Problem statement:
Check every line of the material below for the string "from". State how many lines have it.

Source data:
· · ·
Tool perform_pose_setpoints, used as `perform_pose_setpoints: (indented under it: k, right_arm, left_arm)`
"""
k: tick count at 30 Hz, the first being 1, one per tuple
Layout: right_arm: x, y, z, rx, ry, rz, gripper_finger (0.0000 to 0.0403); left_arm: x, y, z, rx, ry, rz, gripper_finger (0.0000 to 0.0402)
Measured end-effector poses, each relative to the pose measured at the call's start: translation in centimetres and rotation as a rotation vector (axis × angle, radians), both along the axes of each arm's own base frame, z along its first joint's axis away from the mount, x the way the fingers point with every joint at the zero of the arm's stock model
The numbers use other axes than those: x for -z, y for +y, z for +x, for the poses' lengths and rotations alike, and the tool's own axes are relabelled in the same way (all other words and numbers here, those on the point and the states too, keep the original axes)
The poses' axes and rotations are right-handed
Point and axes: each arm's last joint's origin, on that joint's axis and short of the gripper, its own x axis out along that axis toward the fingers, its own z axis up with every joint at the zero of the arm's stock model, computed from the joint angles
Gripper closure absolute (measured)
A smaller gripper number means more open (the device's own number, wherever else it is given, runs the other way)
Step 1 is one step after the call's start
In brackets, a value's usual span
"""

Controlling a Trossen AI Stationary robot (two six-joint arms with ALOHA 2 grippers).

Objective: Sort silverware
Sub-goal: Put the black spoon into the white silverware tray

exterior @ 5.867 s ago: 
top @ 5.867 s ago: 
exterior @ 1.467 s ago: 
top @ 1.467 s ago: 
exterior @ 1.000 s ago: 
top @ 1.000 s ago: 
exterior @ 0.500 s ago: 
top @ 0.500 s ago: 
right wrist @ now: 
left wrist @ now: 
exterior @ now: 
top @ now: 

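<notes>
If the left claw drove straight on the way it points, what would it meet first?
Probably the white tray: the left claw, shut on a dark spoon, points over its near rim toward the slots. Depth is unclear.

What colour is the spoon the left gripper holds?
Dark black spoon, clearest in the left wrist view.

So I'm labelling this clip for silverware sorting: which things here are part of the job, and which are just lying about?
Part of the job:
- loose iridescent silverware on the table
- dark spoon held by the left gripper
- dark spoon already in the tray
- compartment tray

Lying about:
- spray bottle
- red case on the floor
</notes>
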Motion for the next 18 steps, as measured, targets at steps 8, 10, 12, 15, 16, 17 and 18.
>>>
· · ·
Solution to this problem:
2